Leurs yeux brillaient sous la lumière, et ils gémissaient en se cachant le visage dans les mains. « Un, deux… » appela-t-il Benny et Vera, puis M. Marseille et sa femme capricieuse, Rocco, et enfin la belle Heidi, très réservée, tout comme sa petite amie dans Blue Wave. « Six, sept », firent Murphy et son fils, puis une mère et sa fille avec son chien… Walter s’arrêta.

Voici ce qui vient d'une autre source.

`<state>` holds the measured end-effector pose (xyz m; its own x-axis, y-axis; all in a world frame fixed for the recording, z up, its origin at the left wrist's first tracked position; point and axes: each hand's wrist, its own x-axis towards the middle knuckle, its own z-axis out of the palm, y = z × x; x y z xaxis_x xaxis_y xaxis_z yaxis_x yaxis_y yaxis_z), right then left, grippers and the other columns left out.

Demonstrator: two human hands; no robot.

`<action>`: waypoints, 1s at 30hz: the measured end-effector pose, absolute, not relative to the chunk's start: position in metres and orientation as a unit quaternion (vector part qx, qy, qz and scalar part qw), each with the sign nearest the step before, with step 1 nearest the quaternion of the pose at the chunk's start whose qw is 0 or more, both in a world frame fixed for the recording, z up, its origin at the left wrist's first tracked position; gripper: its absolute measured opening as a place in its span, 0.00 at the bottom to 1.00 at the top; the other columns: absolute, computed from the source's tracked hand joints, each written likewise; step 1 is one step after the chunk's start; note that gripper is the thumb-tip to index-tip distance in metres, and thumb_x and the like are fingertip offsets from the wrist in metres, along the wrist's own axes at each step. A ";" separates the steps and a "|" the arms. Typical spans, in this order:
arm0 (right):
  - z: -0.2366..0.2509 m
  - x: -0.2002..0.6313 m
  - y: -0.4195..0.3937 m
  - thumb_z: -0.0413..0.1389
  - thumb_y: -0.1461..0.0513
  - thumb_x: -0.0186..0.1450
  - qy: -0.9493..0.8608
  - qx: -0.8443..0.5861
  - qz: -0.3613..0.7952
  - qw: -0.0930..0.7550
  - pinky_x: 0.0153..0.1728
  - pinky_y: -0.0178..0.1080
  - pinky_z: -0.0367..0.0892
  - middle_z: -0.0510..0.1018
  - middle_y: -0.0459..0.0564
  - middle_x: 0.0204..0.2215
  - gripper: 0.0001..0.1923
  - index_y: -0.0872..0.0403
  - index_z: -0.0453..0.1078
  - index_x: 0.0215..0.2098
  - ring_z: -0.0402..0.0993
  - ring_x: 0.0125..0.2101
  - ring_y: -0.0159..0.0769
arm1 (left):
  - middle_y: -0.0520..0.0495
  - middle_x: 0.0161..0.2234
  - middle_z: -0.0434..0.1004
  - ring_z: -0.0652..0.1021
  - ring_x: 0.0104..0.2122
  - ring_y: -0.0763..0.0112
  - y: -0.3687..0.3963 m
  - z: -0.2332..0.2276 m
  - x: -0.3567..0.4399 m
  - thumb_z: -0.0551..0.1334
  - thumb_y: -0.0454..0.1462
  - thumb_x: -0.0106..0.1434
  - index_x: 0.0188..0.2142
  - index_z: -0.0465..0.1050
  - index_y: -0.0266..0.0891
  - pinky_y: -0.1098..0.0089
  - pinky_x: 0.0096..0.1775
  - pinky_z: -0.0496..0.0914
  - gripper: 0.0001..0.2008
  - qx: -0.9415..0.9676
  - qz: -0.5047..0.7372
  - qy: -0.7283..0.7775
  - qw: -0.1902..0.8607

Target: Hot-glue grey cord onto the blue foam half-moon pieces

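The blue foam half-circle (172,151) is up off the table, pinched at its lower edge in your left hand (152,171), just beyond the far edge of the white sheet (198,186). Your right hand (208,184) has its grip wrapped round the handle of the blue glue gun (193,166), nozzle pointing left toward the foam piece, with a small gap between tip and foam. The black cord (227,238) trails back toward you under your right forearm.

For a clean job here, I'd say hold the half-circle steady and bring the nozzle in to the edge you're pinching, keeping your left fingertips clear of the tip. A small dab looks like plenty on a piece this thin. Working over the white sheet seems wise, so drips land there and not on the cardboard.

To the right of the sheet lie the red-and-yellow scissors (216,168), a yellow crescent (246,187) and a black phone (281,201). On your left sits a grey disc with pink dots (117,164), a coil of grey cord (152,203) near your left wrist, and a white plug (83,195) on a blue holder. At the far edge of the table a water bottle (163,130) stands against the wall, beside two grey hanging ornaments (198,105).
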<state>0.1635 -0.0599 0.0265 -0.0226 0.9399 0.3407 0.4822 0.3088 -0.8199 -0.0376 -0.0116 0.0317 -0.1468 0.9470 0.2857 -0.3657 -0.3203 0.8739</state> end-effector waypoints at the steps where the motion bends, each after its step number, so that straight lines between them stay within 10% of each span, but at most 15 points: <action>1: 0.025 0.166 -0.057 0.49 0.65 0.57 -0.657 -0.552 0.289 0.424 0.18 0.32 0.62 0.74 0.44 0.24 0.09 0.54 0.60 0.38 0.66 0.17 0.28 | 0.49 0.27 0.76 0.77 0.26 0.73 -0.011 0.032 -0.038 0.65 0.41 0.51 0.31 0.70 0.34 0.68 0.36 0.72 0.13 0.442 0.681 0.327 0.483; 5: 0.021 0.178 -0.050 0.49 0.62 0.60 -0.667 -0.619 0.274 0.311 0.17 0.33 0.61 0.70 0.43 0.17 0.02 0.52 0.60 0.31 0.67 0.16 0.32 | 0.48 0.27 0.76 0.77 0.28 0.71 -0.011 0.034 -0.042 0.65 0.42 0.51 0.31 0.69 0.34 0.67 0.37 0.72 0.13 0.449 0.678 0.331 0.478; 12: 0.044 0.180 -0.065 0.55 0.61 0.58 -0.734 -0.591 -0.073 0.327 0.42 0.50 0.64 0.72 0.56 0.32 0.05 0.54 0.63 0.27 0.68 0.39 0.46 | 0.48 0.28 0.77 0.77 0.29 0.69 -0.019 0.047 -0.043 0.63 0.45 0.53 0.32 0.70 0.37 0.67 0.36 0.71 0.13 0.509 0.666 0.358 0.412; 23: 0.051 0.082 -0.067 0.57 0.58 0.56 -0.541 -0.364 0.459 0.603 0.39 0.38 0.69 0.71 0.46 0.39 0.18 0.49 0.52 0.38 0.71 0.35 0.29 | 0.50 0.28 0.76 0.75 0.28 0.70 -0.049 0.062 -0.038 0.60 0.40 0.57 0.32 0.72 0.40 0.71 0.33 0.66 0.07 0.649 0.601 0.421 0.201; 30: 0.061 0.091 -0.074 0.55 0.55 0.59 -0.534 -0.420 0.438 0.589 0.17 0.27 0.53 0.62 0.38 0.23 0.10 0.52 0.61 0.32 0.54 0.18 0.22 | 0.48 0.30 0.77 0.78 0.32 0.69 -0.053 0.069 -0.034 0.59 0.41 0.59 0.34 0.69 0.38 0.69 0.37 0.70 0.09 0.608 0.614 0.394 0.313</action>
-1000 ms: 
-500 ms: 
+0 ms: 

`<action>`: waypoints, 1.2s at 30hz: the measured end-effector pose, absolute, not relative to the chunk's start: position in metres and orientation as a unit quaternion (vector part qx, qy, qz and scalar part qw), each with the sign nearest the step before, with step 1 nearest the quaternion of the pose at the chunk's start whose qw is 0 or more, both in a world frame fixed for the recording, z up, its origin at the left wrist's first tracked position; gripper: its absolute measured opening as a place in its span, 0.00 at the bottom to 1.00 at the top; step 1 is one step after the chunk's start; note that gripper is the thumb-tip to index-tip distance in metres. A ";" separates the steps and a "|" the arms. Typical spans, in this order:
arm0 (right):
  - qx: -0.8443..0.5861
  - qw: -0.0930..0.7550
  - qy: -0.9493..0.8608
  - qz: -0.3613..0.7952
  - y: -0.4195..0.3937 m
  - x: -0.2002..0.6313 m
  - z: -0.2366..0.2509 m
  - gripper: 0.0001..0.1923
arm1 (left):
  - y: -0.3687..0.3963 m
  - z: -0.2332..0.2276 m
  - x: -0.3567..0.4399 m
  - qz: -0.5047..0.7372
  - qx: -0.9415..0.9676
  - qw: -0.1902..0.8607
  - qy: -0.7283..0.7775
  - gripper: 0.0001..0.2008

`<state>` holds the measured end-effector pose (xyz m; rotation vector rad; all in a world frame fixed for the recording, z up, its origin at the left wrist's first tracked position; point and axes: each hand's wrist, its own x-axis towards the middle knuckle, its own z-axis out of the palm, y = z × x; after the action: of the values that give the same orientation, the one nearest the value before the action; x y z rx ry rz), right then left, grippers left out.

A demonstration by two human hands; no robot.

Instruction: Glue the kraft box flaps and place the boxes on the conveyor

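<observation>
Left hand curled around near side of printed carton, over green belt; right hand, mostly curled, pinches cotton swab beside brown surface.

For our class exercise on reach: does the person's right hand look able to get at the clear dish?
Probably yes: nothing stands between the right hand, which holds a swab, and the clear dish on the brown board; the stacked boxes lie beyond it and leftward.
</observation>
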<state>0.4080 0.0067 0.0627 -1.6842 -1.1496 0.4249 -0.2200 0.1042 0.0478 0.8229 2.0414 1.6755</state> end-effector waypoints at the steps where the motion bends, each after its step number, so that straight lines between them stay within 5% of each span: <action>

Avait-il vraiment compté jusqu'à sept

? Il ne se sentait pas bien non plus

; il avait mal à la tête et était faible à cause des gaz d'échappement. Alors, il retourna du côté droit de la voiture et compta lui aussi le chapeau conique en rotin – celui que Wendy lui avait acheté pour cent dollars.

Dans la pénombre, le chapeau et le sac à dos ressemblaient à la tête et aux épaules d'un touriste. «

…Huit, neuf, dix, onze, douze,

» compta Walter, «

Ils sont tous là, allons-y.

»

En fait, avant de décrire la situation de Berhali, il est nécessaire d'évoquer également celle de Jumarin. Elle fut probablement la première à s'apercevoir de la disparition de Berhali. Mais elle souffrait de violentes douleurs abdominales, comptant la durée de chaque contraction, comme pour pratiquer un accouchement psychologique. Elle ne voulait pas parler de son malaise à Berhali

; il aurait pu le prendre mal. Même un simple froncement de sourcils aurait pu être interprété comme de l'indifférence.

Je comprends parfaitement sa situation. J'ai constaté que les Britanniques, contrairement aux Américains, et même aux Gallois et aux Irlandais, ont très peu d'expressions faciales. Joie, douleur, confusion

: leurs muscles faciaux ne réagissent que très légèrement, ce qui les rend extrêmement difficiles à déchiffrer pour ceux qui ne sont pas familiarisés avec ces expressions. Pourtant, on dit que les Chinois sont difficiles à comprendre.

En l'absence de Beryl, elle interprétait cela comme un signe de son mécontentement. Elle détestait ce genre de comportement, surtout venant des hommes, et ce genre de mécontentement l'agaçait profondément.

Benny fronça les sourcils, souffrant, le front appuyé sur le dossier du siège avant et le genou droit sur un sac en plastique rose gonflé d'où l'on avait pressé du jus de navets marinés.

Depuis une demi-heure, il transpirait abondamment à cause de la douleur. Benny avait oublié la charité et les cornichons

; il n’avait plus que son estomac en ébullition. Une nouvelle vague de douleur le frappa et il serra son genou encore plus fort. Le sac rose s’ouvrit brusquement et des navets marinés et du jus épicé giclèrent sur le sol. L’exiguïté du wagon fut aussitôt envahie par l’odeur nauséabonde d’entrailles de rats morts flottant dans les égouts.

En fait, j'ai toujours adoré les navets marinés. Ils sont délicieux quelle que soit la façon dont on les cuisine, et j'aime particulièrement en manger avec mon porridge le matin.

Lorsque mes amis sont arrivés à l'hôtel Mandala à 20 heures, ils ont constaté la disparition de Berhali.

Walter commença à collectionner les passeports – onze ? Pourquoi seulement onze ? Il les examina, comparant chaque passeport à un visage. M. Joe s'affairait à décharger les bagages ; les touristes défaisaient leurs valises. Les hommes portaient tous des sacs en toile ; Benny avait un sac en simili cuir d'inspiration vintage. Les femmes préféraient les sacs à roulettes, ornés de fils colorés.